* Problem to work on
Please print every record below exactly as it appears.

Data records
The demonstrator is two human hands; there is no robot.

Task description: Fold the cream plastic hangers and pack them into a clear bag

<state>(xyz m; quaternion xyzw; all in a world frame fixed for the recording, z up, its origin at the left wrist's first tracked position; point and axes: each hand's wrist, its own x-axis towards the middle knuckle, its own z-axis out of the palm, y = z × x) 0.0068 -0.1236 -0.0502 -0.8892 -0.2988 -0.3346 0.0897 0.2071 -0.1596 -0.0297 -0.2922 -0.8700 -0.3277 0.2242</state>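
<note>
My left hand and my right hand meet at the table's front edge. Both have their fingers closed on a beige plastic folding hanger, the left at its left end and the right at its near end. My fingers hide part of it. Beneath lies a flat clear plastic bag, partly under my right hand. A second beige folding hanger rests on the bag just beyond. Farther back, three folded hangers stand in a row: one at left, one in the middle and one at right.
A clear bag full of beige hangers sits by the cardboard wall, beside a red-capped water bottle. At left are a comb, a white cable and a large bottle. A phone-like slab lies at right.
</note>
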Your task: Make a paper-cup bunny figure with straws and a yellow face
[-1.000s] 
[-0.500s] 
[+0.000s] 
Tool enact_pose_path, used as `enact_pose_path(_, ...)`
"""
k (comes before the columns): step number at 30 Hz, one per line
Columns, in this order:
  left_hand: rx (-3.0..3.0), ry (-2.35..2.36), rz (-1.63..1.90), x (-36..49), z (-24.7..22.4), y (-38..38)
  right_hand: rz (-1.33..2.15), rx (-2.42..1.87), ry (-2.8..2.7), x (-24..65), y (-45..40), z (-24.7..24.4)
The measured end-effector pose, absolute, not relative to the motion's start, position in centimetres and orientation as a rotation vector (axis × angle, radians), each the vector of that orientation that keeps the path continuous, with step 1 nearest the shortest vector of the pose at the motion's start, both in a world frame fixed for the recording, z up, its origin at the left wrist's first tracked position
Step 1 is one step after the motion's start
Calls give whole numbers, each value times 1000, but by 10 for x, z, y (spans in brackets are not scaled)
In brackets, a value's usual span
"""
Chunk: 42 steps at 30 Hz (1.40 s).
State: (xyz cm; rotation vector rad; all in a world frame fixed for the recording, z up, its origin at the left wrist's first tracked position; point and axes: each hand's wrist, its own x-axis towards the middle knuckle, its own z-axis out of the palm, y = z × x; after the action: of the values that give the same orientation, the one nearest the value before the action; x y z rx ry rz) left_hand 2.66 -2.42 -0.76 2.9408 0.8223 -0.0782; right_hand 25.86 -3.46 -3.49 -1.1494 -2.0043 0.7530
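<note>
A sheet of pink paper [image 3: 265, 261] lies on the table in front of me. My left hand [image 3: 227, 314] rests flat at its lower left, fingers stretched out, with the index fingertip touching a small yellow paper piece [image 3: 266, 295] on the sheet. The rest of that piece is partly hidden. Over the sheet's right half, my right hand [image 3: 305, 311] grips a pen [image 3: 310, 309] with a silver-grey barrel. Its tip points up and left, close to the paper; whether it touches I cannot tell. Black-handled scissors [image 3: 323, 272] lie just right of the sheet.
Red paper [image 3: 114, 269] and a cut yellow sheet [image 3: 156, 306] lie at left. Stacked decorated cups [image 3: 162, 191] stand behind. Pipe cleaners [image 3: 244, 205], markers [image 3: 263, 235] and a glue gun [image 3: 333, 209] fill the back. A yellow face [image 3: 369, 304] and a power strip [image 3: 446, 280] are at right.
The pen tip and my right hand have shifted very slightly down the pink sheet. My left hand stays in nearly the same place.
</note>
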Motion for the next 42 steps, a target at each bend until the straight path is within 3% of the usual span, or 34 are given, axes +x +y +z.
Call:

* Exercise solution
The demonstrator is two human hands; there is no robot.

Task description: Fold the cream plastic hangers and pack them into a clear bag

<state>(xyz m; quaternion xyzw; all in a world frame fixed for the recording, z up, its origin at the left wrist's first tracked position; point and axes: each hand's wrist, its own x-axis towards the middle knuckle, its own z-axis out of the palm, y = z × x) 0.0068 -0.1236 -0.0502 -0.8892 -0.2988 -0.3346 0.0897 0.2071 -0.1596 -0.0297 -0.2922 -0.8700 -0.3277 0.2242</state>
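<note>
My left hand and my right hand meet at the table's front edge. Both have their fingers closed on a beige plastic folding hanger, the left at its left end and the right at its near end. My fingers hide part of it. Beneath lies a flat clear plastic bag, partly under my right hand. A second beige folding hanger rests on the bag just beyond. Farther back, three folded hangers stand in a row: one at left, one in the middle and one at right.
A clear bag full of beige hangers sits by the cardboard wall, beside a red-capped water bottle. At left are a comb, a white cable and a large bottle. A phone-like slab lies at right.
</note>
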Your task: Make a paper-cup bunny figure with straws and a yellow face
[-1.000s] 
[-0.500s] 
[+0.000s] 
Tool enact_pose_path, used as `enact_pose_path(_, ...)`
"""
k (comes before the columns): step number at 30 Hz, one per line
Columns, in this order:
  left_hand: rx (-3.0..3.0), ry (-2.35..2.36), rz (-1.63..1.90), x (-36..49), z (-24.7..22.4), y (-38..38)
  right_hand: rz (-1.33..2.15), rx (-2.42..1.87), ry (-2.8..2.7), x (-24..65), y (-45..40), z (-24.7..24.4)
The measured end-effector pose, absolute, not relative to the motion's start, position in centimetres and orientation as a rotation vector (axis × angle, radians), each the vector of that orientation that keeps the path continuous, with step 1 nearest the shortest vector of the pose at the motion's start, both in a world frame fixed for the recording, z up, its origin at the left wrist's first tracked position
Step 1 is one step after the motion's start
Calls give whole numbers, each value times 1000, but by 10 for x, z, y (spans in brackets are not scaled)
In brackets, a value's usual span
"""
Chunk: 42 steps at 30 Hz (1.40 s).
State: (xyz cm; rotation vector rad; all in a world frame fixed for the recording, z up, its origin at the left wrist's first tracked position; point and axes: each hand's wrist, its own x-axis towards the middle knuckle, its own z-axis out of the palm, y = z × x; after the action: of the values that give the same orientation, the one nearest the value before the action; x y z rx ry rz) left_hand 2.66 -2.42 -0.76 2.9408 0.8223 -0.0782; right_hand 25.86 -3.46 -3.49 -1.1494 -2.0043 0.7530
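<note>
A sheet of pink paper [image 3: 265, 261] lies on the table in front of me. My left hand [image 3: 227, 314] rests flat at its lower left, fingers stretched out, with the index fingertip touching a small yellow paper piece [image 3: 266, 295] on the sheet. The rest of that piece is partly hidden. Over the sheet's right half, my right hand [image 3: 305, 311] grips a pen [image 3: 310, 309] with a silver-grey barrel. Its tip points up and left, close to the paper; whether it touches I cannot tell. Black-handled scissors [image 3: 323, 272] lie just right of the sheet.
Red paper [image 3: 114, 269] and a cut yellow sheet [image 3: 156, 306] lie at left. Stacked decorated cups [image 3: 162, 191] stand behind. Pipe cleaners [image 3: 244, 205], markers [image 3: 263, 235] and a glue gun [image 3: 333, 209] fill the back. A yellow face [image 3: 369, 304] and a power strip [image 3: 446, 280] are at right.
The pen tip and my right hand have shifted very slightly down the pink sheet. My left hand stays in nearly the same place.
</note>
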Motion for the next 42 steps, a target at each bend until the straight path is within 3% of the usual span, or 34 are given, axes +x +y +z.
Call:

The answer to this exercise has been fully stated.